Primary prevention advocates have long struggled with making a compelling economic argument for the long-term cost savings of policies that promote healthy behaviors. Well, compelling enough, anyway. Especially in these trying economic times, lawmakers are reticent to enact any legislation that has an upfront cost, despite projected savings from reduced health care costs and greater employee productivity. Now, the Campaign to End Obesity has released a new report, “Assessing the Economics of Obesity and Obesity Interventions,” which addresses how policymakers measure the benefits of policies to address chronic diseases.

Researchers found that the problem is due to how the Congressional Budget Office (CBO) estimates costs. Typically, CBO estimates costs over a 10-year period, but as many health and wellness professionals know, complications from chronic diseases often take more than 10 years to manifest (i.e. become costly).
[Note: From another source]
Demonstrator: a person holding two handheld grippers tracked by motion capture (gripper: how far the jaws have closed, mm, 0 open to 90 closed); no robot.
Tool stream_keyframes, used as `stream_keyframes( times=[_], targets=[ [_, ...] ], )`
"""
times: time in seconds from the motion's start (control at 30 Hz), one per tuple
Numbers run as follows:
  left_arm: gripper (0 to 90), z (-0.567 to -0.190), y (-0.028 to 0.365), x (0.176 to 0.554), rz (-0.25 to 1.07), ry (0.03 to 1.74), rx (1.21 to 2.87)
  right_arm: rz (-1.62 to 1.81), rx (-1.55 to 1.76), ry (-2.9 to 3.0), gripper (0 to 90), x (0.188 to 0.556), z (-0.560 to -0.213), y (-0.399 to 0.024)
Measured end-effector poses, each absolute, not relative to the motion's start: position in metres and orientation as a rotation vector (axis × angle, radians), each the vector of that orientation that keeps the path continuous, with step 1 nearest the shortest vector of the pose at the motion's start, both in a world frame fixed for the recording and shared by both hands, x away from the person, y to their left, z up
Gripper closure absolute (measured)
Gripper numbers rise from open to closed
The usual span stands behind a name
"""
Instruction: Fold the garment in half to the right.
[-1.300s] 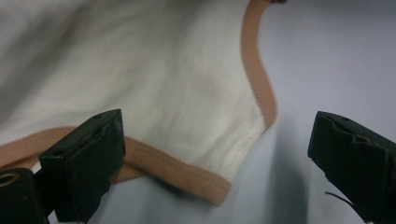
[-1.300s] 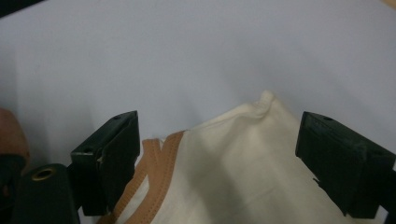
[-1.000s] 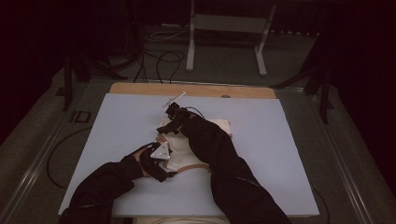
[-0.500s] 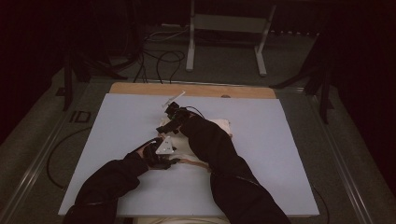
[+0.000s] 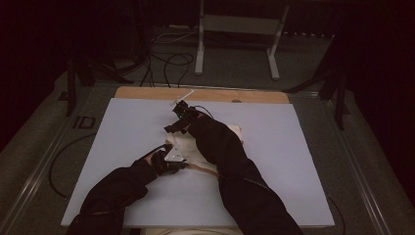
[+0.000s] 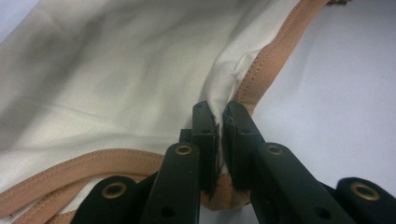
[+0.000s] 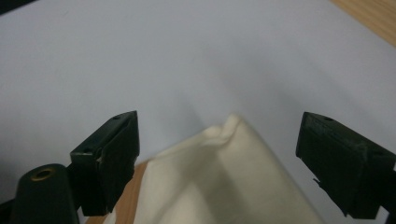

Researchers recommend using a 25-year window instead, as it would allow for a stronger and more reliable disease model to inform long-term estimates.

“IHRSA applauds the balanced, solution-oriented approach of this study,” said Helen Durkin, Executive Vice President of Global Policy at IHRSA. “The fitness industry has long believed that primary prevention—including regular exercise and good nutrition—is the most cost-effective solution to obesity and other lifestyle-related chronic diseases. Programs targeted at primary prevention make long-term fiscal sense for Americans and for America—not only in terms of their potential for long-term savings on health care, but also in terms of protecting our country's economic competitiveness.”